What makes me passionate about my job is my belief that social media can help bring back the small town feel we lost along the way. I grew up near a small town in Florida named Clermont. Our claim to fame was our hills of citrus groves, and our community was largely made up of small and family run businesses. But, over the years the citrus groves were hit hard by freezes, and as Orlando started to creep closer they were replaced by subdivisions, and large corporations started pushing out the little guys. Corporations whose branding we are bombarded with wherever we go, but who are not deeply rooted in our community, and who don’t really know us or have a personal connection with us.

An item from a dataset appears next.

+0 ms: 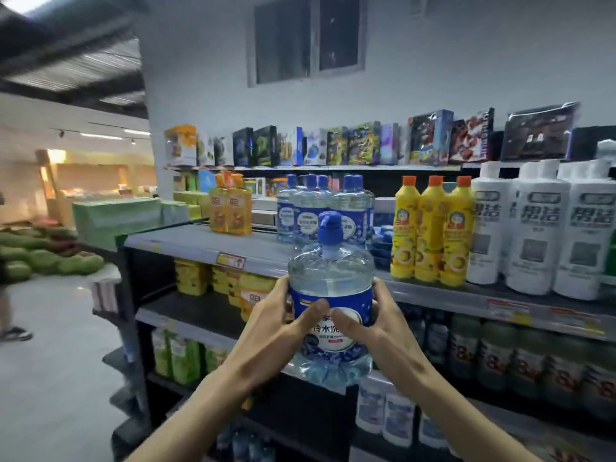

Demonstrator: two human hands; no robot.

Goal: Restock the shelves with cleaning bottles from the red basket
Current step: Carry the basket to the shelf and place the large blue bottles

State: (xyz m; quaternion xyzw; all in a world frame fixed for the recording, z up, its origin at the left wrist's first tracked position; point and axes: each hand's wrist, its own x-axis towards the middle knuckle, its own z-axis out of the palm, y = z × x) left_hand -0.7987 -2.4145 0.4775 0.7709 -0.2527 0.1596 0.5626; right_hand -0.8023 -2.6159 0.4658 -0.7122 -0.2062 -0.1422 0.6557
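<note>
Head view showed a clear blue-labelled pump bottle held in mid-air at centre frame, in front of the shelf edge and not yet resting on anything. The left hand and right hand were both wrapped around its label, thumbs nearly meeting across the front. The red basket was out of sight.

Matching blue-capped bottles stood at the back of the top shelf, above and behind the held one, with yellow bottles close on their right.

The risks, as I judged them:
- The base could catch the shelf's front lip if lifted too low, tipping the bottle back toward the person.
- Pushed in too far or too much to the right, it could knock the standing blue-capped row or the yellow bottles over.
- The smooth label could slip as one hand let go.
</note>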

Maybe it’s because I’m a small town country girl at heart, but I really want to see the family business succeed and become the lifeblood of my community again. I believe it can happen, but what it will take is educating small business owners about this shift in business and how to use their social capital as their competitive edge.
About a year ago, I started a Twitter account for my town – @ClermontFlorida. My goal was, and is, to use Twitter to unite the community to show off how great it is to live there, and to promote the small businesses in our community to give them a leg up. I think towns and communities that aren’t representing their area on Twitter and trying to bond their community are just plain crazy. They are missing out on an extremely simple and effective way to bring money into their local economy, keep businesses open, develop a sense of community pride among residents, and bring back that small town feel.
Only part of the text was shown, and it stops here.